Figure 1: Single class-of-service CAC diagram

Typically endpoints are identified as belonging to one of these groups (e.g. BOS) by IP address or subnet. A call being placed from BOS to LAX for example, will then consume bandwidth on the BOS and LAX links. The gatekeeper tracks all concurrent calls per link, and blocks calls if the bandwidth of a link will be exceeded by allowing the next call.

If there are two classes of service (e.g. desktop video and room-based video), then the gatekeeper needs to have a more complex network topology like the one shown in Figure 2 below. This diagram shows the WAN cloud as two separate clouds, one supporting EF traffic and one supporting AF41 traffic. The bandwidth on the links into the WAN clouds represent the amount of bandwidth allowed per traffic class.


Figure 2: Two class of service CAC diagram

To know if a video endpoint is a desktop or a room-based system, the gatekeeper will have to put them into separate groups by location. Then as they are connected, the gatekeeper needs to understand which path they will take. This network has multiple paths between each location.

The problem is further complicated when a desktop endpoint wishes to call a room-based endpoint. If the traffic markings are not modified, one direction of the call will flow over the lower priority class (e.g. the desktop -> room-based system) and the other direction will flow over the higher priority class (e.g. the room-based system -> desktop). This will consume bandwidth (logically) in both classes, not a great result. If the network is configured to upgrade the desktop to the higher class when connecting to the room-based system it will prevent this double use, but potentially confound the gatekeeper CAC.

Last but not least we have the video MCU or bridge, which needs to connect both to room-based systems and desktop systems on a regular basis. Do we consider the bridge as being a high-priority device so it will work correctly with the telepresence and room-based systems (certainly desirable), or do we classify it with the desktops so that every desktop-to-bridge connection is not using high priority bandwidth?

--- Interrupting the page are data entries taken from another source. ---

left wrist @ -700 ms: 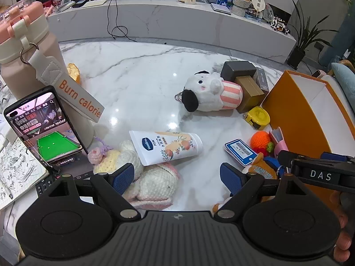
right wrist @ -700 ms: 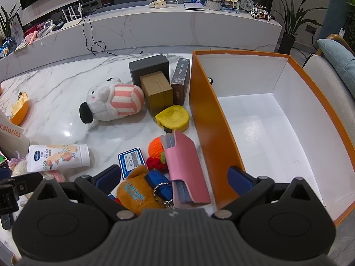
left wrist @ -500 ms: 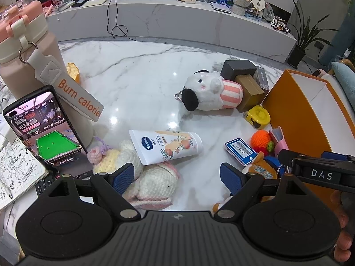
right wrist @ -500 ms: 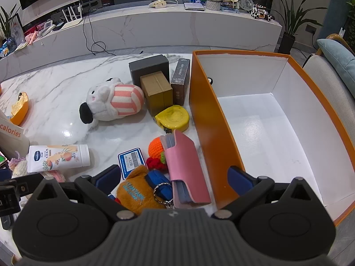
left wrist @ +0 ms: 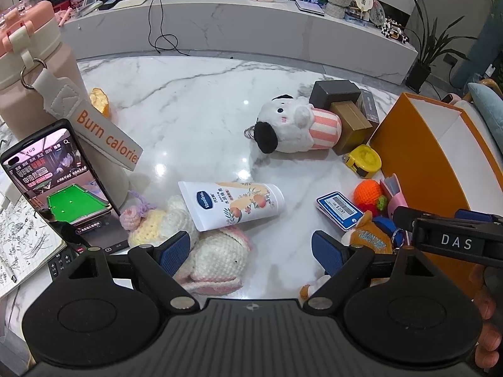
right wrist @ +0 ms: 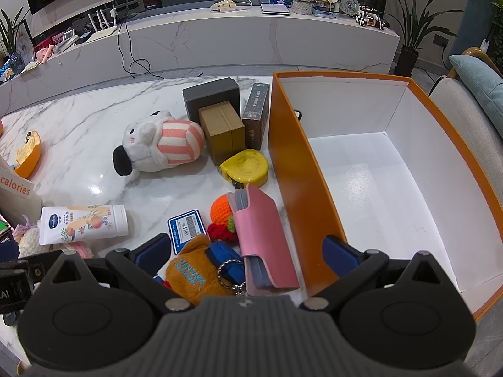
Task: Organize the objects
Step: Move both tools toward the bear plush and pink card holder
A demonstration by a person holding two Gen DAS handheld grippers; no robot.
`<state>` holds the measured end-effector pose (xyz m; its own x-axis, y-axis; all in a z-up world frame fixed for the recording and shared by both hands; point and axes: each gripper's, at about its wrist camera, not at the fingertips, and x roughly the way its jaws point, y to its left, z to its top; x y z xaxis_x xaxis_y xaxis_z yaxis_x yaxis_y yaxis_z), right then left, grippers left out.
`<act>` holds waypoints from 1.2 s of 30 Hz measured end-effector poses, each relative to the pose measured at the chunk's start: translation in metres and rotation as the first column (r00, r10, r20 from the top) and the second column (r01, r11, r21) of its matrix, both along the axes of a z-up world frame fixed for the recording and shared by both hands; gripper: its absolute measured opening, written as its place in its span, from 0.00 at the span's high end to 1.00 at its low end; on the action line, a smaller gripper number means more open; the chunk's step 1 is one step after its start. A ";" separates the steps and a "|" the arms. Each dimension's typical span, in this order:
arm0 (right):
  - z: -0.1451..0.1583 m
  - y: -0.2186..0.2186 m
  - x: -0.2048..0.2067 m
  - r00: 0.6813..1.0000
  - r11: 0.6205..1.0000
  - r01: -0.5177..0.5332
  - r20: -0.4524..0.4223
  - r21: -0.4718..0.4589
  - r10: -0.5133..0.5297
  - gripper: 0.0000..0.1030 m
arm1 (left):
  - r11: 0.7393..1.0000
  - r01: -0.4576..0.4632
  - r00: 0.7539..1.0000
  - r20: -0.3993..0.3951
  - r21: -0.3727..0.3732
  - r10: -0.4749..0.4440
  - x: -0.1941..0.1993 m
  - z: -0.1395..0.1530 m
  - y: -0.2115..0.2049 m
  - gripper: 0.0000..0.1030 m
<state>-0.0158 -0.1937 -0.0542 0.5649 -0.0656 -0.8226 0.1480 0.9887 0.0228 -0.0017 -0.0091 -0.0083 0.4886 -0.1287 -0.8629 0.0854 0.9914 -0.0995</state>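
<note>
My right gripper hung wide open and empty, its jaws straddling the near wall of the orange box, probably to pick from the clutter just left of that wall: a pink case leaning against it and a brown plush keychain, partly hidden under the tool. My left gripper, also open and empty, hovered further left of the box over a lotion tube lying across crocheted toys. The box was empty inside; its right edge was cut off.
</note>
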 end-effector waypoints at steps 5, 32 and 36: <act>0.001 -0.001 0.001 1.000 1.000 0.001 0.000 0.013 -0.001 0.01 | 0.999 0.045 0.999 0.006 -0.016 -0.045 -0.002 -0.001 -0.008 0.03; 0.017 -0.014 -0.010 0.994 0.991 -0.070 0.086 0.110 0.061 0.01 | 0.931 0.364 0.931 -0.049 0.038 -0.362 -0.004 -0.068 -0.090 0.03; 0.017 -0.016 -0.012 0.990 0.993 -0.096 0.106 0.075 0.088 0.01 | 0.928 0.372 0.928 -0.034 0.001 -0.372 -0.005 -0.072 -0.093 0.03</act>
<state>-0.0278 -0.2097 -0.0369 0.6470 0.0541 -0.7606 0.0494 0.9924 0.1126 -0.0067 -0.1020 -0.0804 0.3784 -0.2890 -0.8794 0.4448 0.8899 -0.1011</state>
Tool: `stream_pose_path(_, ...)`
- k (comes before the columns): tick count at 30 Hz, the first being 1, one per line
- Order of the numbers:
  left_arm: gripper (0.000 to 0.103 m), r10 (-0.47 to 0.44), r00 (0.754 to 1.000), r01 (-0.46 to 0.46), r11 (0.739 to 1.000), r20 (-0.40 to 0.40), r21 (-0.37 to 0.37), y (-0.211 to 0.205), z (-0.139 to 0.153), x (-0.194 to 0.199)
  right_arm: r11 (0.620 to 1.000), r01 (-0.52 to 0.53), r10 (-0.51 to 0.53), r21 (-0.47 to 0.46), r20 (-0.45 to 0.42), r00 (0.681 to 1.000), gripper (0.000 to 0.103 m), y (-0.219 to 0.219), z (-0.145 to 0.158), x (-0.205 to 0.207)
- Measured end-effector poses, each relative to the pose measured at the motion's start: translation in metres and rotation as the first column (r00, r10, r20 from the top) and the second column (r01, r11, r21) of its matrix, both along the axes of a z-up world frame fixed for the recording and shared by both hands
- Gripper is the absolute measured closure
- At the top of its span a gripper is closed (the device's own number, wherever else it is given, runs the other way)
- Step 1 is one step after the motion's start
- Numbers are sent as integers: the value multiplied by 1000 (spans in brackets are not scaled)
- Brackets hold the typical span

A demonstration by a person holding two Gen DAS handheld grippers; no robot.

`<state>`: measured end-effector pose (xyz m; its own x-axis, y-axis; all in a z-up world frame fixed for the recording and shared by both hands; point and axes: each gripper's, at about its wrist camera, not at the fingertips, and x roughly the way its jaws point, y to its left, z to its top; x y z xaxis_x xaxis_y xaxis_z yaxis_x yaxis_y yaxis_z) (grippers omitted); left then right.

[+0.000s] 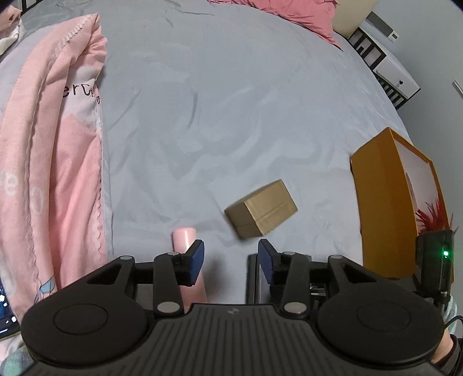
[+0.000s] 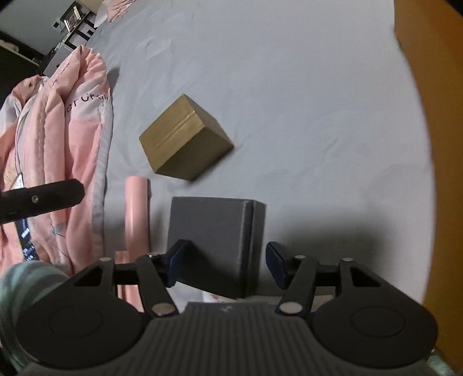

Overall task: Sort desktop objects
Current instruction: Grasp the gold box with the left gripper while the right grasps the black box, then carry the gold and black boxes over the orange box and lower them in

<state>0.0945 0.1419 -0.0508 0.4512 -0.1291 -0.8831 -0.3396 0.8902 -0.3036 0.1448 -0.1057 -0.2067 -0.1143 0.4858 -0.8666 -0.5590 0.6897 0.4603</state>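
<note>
A small brown cardboard box (image 1: 261,208) lies on the grey bedsheet; it also shows in the right wrist view (image 2: 185,138). A pink cylinder (image 1: 188,260) lies under my left gripper's left finger, and shows in the right wrist view (image 2: 136,214). A dark grey box (image 2: 215,240) sits between the fingers of my right gripper (image 2: 224,264), which is open around it without clearly touching. My left gripper (image 1: 230,260) is open and empty, just short of the brown box. An orange open box (image 1: 385,202) stands at the right, with red feathery material inside.
A pink folded quilt (image 1: 49,162) runs along the left side of the bed. A pink pillow (image 1: 292,11) lies at the far end. A white and black shelf unit (image 1: 385,66) stands beyond the bed's right edge. The orange box wall (image 2: 428,144) fills the right wrist view's right side.
</note>
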Motion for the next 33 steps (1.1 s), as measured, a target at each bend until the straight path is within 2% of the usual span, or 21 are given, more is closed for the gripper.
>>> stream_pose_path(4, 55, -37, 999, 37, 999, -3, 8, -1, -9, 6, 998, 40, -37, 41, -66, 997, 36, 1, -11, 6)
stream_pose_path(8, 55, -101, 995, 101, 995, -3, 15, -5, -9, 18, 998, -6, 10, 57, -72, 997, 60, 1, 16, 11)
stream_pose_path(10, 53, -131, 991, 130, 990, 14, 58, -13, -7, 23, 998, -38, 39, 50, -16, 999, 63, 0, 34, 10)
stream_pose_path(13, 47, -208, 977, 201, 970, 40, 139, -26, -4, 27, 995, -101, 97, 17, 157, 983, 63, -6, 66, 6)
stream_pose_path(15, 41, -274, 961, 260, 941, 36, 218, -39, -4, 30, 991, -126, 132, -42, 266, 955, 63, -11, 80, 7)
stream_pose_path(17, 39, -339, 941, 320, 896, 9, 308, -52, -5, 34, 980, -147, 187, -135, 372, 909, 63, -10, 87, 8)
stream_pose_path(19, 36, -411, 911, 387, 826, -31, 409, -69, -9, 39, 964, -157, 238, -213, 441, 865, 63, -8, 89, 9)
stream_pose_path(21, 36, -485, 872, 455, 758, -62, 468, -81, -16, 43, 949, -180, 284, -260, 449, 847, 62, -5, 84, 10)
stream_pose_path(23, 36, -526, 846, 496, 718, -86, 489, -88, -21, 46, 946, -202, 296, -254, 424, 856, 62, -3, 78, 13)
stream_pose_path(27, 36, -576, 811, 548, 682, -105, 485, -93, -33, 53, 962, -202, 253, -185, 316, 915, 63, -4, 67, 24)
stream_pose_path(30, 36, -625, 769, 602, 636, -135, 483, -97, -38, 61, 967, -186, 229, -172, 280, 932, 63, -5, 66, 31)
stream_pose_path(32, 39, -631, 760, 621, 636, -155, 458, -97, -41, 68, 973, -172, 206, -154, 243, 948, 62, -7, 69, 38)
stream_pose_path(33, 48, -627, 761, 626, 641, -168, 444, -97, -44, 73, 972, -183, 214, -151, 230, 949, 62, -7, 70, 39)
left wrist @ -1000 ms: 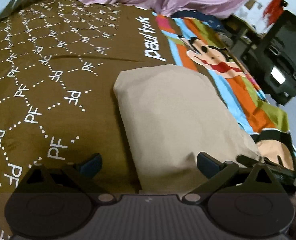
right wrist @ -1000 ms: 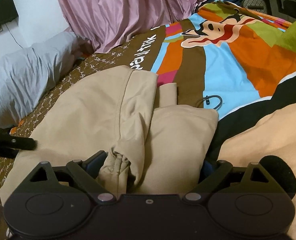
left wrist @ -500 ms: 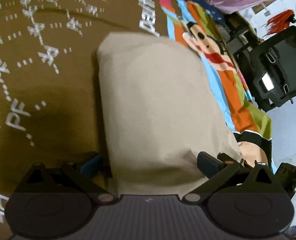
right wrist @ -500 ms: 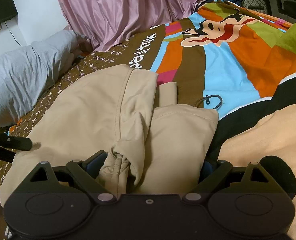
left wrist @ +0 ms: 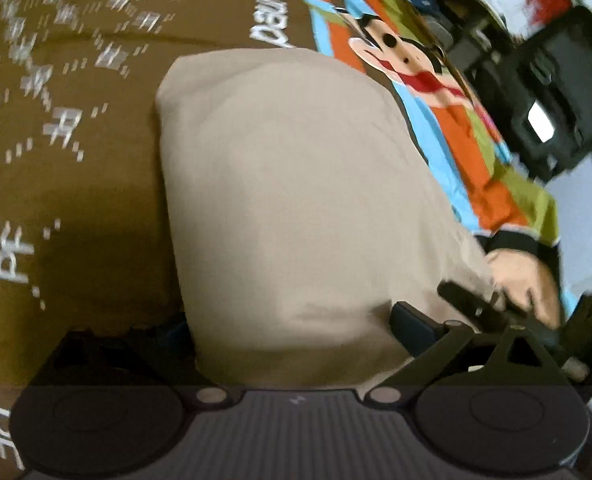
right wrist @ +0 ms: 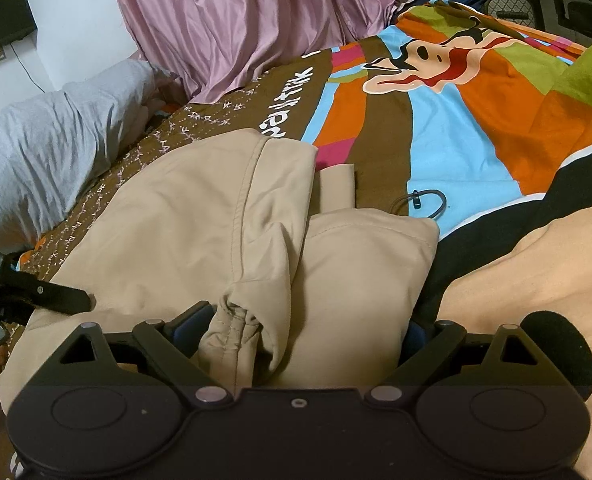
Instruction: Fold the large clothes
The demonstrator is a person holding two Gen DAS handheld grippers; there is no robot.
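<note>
Beige folded garment [right wrist: 216, 224] lies on bed's brown patterned bedspread [left wrist: 76, 184], beside cartoon-monkey print. Grey pillow [right wrist: 56, 148] far left by pink curtain [right wrist: 236, 20]. Left hand-held gripper [left wrist: 296, 324] straddles garment's near end, jaws spread wide, one finger at its left edge, other over its right side; not pinching cloth. Right hand-held gripper [right wrist: 299, 328] released, jaws wide, having just eased slightly inward; bunched seam and folded layer sit between fingers, pads not pressing. Black cord [right wrist: 419, 200] rests on blue stripe at right.
</note>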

One thing I like about this business is that the technical challenges keep on coming. Hey vendors, when can we get a common bandwidth management server that dynamically understands network topology and can act as a broker for this kind of problem? Is it time to go back and visit RSVP? Are there some better solutions coming?

I think this challenge of desktop video bandwidth management is real and will pop up more and more as this technology gets rolled out. The SVC vendors claim you can just run it all at best effort and it will be fine, but we have other apps running at best effort that also should not be crushed. I think we need an active solution for desktop video conferencing bandwidth management.